Dans une tribune adressée à Ursula von der Leyen, présidente de la Commission européenne, ces ministres dénoncent « une application stricte d’une réglementation dépassée par la conjoncture », avertissant qu’ignorer cette situation serait une « grave erreur politique ».
Pourquoi cette réaction maintenant ?
Ce réveil politique (peut-être un peu tard) semble coïncider avec une menace pesant sur les constructeurs automobiles : des amendes colossales pouvant atteindre 15 milliards d’euros. Une pression suffisante pour intensifier les efforts de lobbying auprès des décideurs européens.
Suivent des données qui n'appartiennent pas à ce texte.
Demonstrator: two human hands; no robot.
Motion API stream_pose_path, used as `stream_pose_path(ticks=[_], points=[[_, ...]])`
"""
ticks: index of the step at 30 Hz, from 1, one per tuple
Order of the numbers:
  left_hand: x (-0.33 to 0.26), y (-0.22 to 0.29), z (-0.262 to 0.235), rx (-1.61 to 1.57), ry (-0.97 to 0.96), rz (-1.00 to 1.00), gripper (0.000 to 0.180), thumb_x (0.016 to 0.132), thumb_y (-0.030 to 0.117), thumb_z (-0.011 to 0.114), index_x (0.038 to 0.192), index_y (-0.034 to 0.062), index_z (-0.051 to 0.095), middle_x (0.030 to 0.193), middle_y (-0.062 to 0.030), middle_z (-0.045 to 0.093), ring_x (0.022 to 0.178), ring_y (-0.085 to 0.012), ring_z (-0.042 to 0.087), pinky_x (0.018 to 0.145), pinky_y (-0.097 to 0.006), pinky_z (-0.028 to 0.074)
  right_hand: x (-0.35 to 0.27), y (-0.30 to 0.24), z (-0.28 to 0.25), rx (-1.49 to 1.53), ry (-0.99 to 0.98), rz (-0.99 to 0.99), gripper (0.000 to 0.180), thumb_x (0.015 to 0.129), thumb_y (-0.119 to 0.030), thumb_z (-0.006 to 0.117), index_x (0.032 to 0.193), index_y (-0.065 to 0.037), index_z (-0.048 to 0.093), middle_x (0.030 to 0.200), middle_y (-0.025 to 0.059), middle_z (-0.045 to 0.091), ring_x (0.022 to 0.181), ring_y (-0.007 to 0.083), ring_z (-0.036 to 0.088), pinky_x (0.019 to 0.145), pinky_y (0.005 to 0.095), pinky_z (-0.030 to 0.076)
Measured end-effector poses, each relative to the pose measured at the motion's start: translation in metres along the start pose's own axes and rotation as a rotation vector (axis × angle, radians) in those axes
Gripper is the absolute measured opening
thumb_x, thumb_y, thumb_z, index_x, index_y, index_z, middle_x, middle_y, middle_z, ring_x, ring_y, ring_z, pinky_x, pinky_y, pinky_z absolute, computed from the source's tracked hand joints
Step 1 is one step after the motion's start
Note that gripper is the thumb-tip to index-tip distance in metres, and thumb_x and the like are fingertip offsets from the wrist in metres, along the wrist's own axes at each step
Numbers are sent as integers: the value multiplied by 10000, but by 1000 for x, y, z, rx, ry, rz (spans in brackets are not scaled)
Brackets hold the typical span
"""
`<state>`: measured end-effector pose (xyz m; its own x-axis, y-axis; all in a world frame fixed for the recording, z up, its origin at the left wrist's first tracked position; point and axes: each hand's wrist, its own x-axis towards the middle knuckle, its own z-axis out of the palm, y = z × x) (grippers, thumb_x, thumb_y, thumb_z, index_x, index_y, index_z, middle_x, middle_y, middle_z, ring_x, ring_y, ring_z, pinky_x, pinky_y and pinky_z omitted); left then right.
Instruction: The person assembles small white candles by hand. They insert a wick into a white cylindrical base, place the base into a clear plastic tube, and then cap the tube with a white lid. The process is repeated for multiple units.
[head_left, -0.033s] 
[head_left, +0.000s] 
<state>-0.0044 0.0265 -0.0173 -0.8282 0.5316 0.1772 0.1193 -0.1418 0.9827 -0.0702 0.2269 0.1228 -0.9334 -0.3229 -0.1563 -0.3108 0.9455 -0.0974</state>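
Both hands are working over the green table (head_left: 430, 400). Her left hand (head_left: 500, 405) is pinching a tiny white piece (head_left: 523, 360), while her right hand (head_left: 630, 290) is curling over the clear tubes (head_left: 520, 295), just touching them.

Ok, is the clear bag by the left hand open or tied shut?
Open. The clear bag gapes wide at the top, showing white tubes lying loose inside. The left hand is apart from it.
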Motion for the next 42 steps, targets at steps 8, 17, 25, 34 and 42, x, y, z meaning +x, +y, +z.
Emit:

Mais pourquoi ce plaidoyer ne s’étend-il pas aux constructeurs de poids lourds et cars, eux aussi soumis à des objectifs CO2 ambitieux et risquant des sanctions tout aussi lourdes ?
Et les véhicules industriels dans tout ça ?
Si l’argument des constructeurs automobiles est recevable – la nécessité de prendre en compte un contexte économique tendu – pourquoi ne pas étendre cette logique aux véhicules dits « lourds » ? Ces derniers jouent un rôle central dans le transport des marchandises et des personnes, et les délais de transition technologique sont tout aussi très critiques dans ce secteur.
En demandant un assouplissement des objectifs CO2, les ministres ne devraient pas oublier les poids lourds et les cars. Eux aussi méritent un soutien et une vision pragmatique pour accompagner leur transformation. Bruxelles, il est temps d’élargir le débat.